Execution Requires Minimal Effort

First: Acquire New Ad Copy

Depending on your number of ad groups, you can draft alternate ad copy yourself or outsource to a content agency to write it for you. Simply provide guidelines and the landing pages for each ad and others will do the work for you. Even if you have the time to write your own copy, letting a fresh set of eyes that has never encountered your brand before will help you come up with unique angles and words you hadn’t thought of before.

Next: Set Your KPIs

Go in knowing what you want to see from the data and when you will declare a winner. For example, you might say that after 2,000 clicks, if one ad has 10 percent more clicks and 5 percent more conversions over another, then it’s more effective and the new standard.

Then: Set Up the Test in Adwords

Most marketers set their ad copy to optimize for clicks, which means an ad that takes an early lead in the contest will be favored by Google and shown more. This can skew your data. Set your copy to rotate indefinitely, which will show all of your ad copy equally, allowing you to see which ones perform well and which ones suffer.

Finally: Analyze and Repeat

When you pick one ad over another, try to analyze what made it better, and then repeat the process. Create a fresh set of 70 characters to beat the latest “winner” and start the A/B test over again.

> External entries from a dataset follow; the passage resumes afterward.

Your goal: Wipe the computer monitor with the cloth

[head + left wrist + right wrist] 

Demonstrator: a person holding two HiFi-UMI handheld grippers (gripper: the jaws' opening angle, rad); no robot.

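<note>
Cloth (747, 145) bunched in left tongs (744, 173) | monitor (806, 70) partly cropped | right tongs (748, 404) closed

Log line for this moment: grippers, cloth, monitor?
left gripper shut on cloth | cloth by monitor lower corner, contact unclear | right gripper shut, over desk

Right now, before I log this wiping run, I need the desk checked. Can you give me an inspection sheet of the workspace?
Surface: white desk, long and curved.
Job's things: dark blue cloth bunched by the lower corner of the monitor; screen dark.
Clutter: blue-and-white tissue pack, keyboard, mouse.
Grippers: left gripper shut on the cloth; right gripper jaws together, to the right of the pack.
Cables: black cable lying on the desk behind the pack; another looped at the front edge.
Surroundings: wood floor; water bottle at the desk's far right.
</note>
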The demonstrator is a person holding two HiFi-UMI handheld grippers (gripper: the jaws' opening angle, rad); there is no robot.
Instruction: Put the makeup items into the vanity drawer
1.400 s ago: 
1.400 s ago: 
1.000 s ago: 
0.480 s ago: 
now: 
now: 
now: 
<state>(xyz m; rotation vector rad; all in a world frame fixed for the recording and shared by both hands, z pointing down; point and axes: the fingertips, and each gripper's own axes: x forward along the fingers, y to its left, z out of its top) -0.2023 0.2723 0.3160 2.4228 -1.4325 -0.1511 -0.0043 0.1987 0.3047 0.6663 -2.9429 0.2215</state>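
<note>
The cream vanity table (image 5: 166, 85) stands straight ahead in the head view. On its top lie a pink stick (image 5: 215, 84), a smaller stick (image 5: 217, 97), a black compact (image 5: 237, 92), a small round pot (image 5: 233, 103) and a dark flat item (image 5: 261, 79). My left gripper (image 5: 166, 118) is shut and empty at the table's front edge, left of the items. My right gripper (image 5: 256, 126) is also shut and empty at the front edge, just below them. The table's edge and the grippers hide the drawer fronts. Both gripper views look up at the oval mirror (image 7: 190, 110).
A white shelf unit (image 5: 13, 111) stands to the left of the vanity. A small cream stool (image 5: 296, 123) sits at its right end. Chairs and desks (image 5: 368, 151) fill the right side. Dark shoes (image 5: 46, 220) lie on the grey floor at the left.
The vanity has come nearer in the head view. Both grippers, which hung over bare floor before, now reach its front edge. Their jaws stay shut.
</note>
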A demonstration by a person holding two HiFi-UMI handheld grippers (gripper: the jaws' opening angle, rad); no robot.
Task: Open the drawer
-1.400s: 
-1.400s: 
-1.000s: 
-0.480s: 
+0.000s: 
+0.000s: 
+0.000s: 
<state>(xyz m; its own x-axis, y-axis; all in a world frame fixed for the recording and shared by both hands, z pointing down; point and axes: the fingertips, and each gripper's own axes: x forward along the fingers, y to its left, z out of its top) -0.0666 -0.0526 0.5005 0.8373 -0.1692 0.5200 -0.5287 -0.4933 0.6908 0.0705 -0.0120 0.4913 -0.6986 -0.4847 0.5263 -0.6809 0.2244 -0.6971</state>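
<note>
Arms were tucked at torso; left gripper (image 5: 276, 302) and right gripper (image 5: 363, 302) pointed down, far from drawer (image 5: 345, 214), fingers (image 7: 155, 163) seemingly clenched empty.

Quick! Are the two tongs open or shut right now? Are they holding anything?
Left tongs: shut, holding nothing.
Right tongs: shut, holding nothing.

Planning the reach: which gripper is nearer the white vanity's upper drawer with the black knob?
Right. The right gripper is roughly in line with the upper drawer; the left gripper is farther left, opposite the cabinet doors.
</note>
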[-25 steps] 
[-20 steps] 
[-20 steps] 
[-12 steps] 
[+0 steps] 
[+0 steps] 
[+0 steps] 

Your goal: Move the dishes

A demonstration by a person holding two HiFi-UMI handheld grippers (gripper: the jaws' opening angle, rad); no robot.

Your Last Test Data is Already Irrelevant

Managers: fear the employee who says you don’t need to retest because you already ran a test a while back. Whether your ad copy was last updated six weeks ago or six months ago, there’s a need to test again. Like many paid campaigns, you can never set-and-forget ad copy. You should always be hungry to increase your clicks, decrease your CPCs, and drive better traffic to your page.

Keep in mind that in almost any industry, your customer changes with the seasons. Consumer behavior in December is radically different than in July, and copy that fails in one month can thrive in another. Don’t be afraid to revisit failed copy months or even years after you test it to make sure your customer hasn’t changed or there wasn’t an outside force that caused you to reject that content. A marketer’s testing is never done.

Will an improvement in ad copy save your business? Probably not, but those 70 characters have a bigger impact on the customer than you realize, and if it’s used wisely, it can be used to help your marketing channels as a whole. Keep the hunger, and never be satisfied with your copy, KPIs, or positioning. There’s always more effective phrasing out there; it just hasn’t been written yet.